[EXERCISE PROMPT]
Print exactly the lines below between the line holding "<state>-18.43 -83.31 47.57" and the line holding "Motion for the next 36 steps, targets", inclusive, and nothing more.

[Stored items from a collection]
+++

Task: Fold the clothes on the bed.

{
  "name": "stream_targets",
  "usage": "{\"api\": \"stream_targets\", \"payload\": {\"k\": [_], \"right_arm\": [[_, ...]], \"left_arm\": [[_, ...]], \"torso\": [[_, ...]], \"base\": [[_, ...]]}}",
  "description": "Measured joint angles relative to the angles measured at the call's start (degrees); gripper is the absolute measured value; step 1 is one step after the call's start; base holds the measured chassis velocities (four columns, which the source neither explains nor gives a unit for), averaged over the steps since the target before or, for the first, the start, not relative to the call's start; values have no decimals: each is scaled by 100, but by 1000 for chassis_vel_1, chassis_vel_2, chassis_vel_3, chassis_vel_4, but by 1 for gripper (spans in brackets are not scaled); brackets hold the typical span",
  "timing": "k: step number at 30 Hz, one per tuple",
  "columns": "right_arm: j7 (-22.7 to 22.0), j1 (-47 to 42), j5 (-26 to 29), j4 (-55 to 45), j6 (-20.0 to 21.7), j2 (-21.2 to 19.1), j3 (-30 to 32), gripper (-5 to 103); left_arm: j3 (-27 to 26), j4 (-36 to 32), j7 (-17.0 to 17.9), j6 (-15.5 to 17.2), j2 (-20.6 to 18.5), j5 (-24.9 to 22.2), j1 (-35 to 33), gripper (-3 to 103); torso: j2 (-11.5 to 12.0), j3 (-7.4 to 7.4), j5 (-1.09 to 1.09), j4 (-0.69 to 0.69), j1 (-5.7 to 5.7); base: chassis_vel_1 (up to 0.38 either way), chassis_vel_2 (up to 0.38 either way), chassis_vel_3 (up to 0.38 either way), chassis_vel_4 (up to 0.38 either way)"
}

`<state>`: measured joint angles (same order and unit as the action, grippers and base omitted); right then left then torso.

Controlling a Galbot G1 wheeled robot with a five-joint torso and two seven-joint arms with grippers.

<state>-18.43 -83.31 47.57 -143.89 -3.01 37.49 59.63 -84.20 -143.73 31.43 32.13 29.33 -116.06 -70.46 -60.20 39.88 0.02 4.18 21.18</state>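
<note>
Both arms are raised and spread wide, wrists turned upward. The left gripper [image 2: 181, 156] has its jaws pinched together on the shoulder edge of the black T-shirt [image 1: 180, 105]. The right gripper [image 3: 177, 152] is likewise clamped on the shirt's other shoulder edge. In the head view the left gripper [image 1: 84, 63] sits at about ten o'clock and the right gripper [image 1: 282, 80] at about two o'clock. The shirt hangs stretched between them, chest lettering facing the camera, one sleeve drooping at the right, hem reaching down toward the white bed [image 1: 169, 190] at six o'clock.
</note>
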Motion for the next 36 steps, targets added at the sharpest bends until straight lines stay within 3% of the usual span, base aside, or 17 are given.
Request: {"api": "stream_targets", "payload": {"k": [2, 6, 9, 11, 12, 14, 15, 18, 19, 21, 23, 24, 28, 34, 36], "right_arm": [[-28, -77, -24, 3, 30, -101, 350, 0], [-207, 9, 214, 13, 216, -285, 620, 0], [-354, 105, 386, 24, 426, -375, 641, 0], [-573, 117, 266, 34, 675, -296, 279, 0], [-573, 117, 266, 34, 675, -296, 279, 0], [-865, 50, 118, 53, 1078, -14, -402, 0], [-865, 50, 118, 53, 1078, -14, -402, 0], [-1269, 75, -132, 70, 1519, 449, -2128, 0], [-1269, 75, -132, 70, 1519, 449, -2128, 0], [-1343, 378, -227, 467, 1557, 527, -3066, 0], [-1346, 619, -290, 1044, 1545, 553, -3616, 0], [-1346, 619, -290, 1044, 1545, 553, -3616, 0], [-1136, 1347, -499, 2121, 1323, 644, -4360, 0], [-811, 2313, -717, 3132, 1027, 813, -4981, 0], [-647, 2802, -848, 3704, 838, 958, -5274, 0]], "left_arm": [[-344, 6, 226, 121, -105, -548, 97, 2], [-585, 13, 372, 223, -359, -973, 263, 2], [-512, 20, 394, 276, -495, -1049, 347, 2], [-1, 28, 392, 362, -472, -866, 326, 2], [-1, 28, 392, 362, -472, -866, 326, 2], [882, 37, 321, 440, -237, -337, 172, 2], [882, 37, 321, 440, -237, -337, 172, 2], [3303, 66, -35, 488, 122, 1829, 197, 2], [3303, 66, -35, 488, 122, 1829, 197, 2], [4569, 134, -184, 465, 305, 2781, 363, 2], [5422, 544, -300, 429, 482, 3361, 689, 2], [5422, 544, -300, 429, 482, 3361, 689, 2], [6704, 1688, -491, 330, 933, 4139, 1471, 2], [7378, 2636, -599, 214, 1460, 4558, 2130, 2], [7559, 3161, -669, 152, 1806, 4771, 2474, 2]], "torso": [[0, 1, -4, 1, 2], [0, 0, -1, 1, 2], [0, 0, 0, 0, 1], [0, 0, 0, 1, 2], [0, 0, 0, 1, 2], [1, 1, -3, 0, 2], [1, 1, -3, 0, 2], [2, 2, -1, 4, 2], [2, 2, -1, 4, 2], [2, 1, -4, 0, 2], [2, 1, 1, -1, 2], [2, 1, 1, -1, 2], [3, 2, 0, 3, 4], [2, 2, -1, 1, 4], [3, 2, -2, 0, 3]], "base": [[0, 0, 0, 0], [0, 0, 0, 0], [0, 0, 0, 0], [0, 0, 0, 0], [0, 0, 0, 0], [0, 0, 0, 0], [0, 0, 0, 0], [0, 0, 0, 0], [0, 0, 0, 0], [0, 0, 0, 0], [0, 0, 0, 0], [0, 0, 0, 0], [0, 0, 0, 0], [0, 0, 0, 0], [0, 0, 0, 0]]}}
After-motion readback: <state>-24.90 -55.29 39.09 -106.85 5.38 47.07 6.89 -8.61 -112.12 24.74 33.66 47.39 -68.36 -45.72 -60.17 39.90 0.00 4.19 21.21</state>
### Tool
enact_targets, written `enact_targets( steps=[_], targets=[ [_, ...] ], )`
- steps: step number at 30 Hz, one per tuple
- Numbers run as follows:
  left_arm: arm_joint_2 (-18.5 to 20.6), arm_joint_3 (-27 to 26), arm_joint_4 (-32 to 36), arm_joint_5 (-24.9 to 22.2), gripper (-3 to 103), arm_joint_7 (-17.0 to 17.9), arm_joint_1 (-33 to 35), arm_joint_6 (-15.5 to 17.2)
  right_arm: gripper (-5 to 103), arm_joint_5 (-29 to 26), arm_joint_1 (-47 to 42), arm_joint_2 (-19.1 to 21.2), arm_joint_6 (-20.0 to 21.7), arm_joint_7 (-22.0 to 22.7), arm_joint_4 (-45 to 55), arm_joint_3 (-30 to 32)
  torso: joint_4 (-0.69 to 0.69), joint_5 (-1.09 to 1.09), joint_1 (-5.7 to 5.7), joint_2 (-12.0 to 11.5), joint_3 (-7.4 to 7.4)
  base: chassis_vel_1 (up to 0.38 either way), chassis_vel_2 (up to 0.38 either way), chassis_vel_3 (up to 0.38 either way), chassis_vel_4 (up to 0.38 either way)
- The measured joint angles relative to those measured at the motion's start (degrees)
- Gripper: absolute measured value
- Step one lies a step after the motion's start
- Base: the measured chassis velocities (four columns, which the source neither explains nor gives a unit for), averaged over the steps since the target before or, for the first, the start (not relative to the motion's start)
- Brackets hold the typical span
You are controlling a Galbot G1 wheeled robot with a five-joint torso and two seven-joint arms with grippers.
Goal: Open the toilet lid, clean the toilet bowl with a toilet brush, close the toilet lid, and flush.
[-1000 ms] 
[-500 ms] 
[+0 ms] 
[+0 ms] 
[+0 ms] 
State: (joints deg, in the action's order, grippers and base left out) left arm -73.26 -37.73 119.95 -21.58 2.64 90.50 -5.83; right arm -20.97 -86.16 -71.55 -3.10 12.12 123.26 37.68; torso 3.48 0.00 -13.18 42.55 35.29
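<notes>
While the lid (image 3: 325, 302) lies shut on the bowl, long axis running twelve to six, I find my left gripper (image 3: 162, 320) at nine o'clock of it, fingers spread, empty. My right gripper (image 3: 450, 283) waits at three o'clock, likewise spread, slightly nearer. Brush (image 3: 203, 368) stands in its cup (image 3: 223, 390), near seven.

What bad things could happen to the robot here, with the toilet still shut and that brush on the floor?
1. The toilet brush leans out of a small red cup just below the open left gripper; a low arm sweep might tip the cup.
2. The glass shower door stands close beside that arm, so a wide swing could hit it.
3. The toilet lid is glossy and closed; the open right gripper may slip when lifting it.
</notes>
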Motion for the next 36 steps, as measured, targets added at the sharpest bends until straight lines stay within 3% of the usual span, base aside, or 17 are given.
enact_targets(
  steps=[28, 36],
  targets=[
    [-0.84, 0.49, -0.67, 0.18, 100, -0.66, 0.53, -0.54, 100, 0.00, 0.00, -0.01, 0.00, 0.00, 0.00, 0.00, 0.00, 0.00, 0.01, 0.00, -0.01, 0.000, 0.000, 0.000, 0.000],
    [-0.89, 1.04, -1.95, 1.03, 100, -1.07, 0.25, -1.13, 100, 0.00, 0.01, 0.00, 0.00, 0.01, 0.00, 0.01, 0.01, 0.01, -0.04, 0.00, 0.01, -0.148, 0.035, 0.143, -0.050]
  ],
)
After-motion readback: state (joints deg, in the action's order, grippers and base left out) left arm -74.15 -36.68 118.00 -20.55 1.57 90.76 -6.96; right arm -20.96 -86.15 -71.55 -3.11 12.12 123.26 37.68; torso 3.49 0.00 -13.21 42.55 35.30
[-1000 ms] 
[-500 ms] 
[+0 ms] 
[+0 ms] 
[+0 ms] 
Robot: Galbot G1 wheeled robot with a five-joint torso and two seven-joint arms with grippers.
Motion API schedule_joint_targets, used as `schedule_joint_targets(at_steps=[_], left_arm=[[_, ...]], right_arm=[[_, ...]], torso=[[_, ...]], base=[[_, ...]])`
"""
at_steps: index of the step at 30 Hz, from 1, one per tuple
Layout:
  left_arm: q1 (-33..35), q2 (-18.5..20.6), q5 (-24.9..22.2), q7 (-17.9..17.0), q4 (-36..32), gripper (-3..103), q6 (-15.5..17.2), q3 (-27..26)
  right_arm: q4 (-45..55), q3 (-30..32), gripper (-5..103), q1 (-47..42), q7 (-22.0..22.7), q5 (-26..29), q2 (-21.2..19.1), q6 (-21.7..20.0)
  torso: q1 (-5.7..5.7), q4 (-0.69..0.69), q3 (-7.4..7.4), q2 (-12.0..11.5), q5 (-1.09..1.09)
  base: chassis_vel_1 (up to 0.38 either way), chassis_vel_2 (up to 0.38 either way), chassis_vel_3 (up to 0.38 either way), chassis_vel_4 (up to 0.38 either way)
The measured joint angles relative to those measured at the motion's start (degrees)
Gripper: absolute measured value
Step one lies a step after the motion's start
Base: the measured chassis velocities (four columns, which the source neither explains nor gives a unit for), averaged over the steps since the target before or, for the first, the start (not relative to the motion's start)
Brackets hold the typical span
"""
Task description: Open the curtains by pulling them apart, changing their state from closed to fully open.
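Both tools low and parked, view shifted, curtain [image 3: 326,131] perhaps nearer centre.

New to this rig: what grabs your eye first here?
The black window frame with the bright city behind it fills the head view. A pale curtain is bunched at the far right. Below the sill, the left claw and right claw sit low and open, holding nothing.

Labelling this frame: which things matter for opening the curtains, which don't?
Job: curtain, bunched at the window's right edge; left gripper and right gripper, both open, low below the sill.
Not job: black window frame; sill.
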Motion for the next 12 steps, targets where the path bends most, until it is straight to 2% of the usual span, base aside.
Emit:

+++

[WRITTEN ANSWER]
<state>-18.43 -83.31 47.57 -143.89 -3.01 37.49 59.63 -84.20 -143.73 31.43 32.13 29.33 -116.06 -70.46 -60.20 39.88 0.02 4.18 21.18</state>
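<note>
Both arms are raised and spread wide, wrists turned upward. The left gripper [image 2: 181, 156] has its jaws pinched together on the shoulder edge of the black T-shirt [image 1: 180, 105]. The right gripper [image 3: 177, 152] is likewise clamped on the shirt's other shoulder edge. In the head view the left gripper [image 1: 84, 63] sits at about ten o'clock and the right gripper [image 1: 282, 80] at about two o'clock. The shirt hangs stretched between them, chest lettering facing the camera, one sleeve drooping at the right, hem reaching down toward the white bed [image 1: 169, 190] at six o'clock.
</note>
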Motion for the next 36 steps, targets added at the sharpest bends until straight lines stay within 3% of the usual span, base aside, or 17 are given.

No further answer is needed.